DESCRIPTION OF THE TASK –
Print the lines in the listing below that fall between the line with "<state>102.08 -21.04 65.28" and the line with "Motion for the", those two lines included, exactly as they stand and with nothing else.

....

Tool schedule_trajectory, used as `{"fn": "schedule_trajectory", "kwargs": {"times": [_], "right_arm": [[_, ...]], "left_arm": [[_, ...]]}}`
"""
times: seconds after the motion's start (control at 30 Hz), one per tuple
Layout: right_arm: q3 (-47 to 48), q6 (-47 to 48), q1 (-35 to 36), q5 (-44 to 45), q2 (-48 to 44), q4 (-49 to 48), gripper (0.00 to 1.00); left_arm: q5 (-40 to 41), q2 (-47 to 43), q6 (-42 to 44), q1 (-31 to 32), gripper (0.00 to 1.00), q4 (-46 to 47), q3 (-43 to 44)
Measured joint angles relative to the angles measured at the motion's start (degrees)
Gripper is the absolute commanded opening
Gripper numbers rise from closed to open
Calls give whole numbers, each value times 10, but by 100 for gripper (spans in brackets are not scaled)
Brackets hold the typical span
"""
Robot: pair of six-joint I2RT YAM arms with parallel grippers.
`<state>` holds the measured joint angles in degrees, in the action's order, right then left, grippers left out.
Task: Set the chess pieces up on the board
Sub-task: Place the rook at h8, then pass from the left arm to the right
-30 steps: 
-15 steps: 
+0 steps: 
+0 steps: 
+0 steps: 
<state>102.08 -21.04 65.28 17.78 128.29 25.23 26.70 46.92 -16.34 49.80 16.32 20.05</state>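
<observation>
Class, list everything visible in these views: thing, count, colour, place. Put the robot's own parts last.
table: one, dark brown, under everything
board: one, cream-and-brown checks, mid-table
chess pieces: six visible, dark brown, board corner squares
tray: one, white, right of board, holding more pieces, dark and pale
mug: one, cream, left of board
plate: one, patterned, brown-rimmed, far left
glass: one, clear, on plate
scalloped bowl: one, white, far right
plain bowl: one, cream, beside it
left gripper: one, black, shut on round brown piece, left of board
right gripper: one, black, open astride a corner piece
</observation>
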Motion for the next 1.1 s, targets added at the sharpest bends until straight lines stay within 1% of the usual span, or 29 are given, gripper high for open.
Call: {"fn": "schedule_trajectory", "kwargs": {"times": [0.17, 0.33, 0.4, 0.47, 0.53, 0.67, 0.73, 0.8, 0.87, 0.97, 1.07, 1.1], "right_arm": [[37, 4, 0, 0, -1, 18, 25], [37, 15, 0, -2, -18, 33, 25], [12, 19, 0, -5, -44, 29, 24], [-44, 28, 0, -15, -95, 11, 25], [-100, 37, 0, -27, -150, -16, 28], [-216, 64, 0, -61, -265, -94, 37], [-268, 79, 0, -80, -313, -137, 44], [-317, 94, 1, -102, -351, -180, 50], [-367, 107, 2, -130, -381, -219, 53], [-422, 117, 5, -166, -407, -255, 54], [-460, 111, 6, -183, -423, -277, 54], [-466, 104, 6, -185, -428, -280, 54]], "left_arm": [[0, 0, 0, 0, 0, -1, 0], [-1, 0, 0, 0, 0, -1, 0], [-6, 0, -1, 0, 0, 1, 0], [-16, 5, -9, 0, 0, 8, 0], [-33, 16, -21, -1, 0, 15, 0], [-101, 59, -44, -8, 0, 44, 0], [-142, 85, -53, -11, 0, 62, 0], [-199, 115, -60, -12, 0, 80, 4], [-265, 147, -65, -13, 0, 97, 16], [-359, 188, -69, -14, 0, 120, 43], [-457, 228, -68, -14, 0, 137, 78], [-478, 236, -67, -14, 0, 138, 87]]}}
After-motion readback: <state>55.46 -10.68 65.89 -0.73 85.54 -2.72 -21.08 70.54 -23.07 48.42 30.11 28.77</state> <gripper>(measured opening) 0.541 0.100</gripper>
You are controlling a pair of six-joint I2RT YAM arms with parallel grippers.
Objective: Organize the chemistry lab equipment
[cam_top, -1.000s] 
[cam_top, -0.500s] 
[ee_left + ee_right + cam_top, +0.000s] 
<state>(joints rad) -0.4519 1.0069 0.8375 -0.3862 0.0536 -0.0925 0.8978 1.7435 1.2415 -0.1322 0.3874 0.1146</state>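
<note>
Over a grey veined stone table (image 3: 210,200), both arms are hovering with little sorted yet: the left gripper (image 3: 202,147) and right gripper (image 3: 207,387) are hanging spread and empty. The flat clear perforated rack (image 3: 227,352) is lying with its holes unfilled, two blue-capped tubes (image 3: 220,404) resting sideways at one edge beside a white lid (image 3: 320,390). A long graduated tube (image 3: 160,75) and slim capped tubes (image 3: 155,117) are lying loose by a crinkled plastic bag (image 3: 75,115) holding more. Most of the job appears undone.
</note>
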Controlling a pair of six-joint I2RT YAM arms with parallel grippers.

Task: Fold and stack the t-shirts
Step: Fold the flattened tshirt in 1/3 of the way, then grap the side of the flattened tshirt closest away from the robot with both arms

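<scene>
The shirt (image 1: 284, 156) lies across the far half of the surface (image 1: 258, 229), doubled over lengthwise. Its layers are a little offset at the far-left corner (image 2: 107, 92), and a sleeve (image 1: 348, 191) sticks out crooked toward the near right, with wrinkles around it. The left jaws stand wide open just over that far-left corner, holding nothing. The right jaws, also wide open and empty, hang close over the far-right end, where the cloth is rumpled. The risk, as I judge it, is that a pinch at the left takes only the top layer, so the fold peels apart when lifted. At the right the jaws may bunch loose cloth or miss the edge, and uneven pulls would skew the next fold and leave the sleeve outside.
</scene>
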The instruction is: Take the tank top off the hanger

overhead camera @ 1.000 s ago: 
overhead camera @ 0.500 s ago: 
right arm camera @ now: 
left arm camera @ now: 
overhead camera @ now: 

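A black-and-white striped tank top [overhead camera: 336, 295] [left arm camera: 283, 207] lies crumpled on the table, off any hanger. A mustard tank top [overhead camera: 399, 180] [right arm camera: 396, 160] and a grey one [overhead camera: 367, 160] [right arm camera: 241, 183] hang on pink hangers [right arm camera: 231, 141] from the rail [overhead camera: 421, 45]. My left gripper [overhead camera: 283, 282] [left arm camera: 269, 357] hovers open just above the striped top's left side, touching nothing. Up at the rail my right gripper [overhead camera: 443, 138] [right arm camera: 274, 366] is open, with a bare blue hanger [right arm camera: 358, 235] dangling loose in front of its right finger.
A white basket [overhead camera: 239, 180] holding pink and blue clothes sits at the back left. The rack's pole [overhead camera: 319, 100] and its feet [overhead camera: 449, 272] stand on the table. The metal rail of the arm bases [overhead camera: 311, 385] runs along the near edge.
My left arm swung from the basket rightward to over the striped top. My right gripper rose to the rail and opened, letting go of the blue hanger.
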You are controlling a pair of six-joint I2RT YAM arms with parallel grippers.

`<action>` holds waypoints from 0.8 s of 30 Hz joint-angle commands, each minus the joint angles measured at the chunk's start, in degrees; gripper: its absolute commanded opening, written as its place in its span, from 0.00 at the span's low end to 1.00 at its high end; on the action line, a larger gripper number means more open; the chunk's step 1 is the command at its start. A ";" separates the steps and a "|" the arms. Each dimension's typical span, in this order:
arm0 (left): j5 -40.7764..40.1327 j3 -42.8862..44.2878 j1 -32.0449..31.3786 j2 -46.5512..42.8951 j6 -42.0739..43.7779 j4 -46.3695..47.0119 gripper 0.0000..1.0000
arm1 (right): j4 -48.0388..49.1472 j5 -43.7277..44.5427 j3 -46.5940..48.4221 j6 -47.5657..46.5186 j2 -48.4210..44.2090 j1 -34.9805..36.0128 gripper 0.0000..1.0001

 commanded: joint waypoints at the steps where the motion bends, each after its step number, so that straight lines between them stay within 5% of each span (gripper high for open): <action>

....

OUTPUT FOR THIS EXERCISE –
<state>102.08 -21.04 65.28 17.78 128.29 25.23 26.70 46.92 -16.34 49.80 16.32 20.05</state>
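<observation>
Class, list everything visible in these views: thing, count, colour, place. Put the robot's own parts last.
table: one, dark brown, under everything
board: one, cream-and-brown checks, mid-table
chess pieces: six visible, dark brown, board corner squares
tray: one, white, right of board, holding more pieces, dark and pale
mug: one, cream, left of board
plate: one, patterned, brown-rimmed, far left
glass: one, clear, on plate
scalloped bowl: one, white, far right
plain bowl: one, cream, beside it
left gripper: one, black, shut on round brown piece, left of board
right gripper: one, black, open astride a corner piece
</observation>
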Motion for the next 1.1 s, targets added at the sharpest bends until straight lines stay within 1% of the usual span, or 29 are given, gripper high for open.

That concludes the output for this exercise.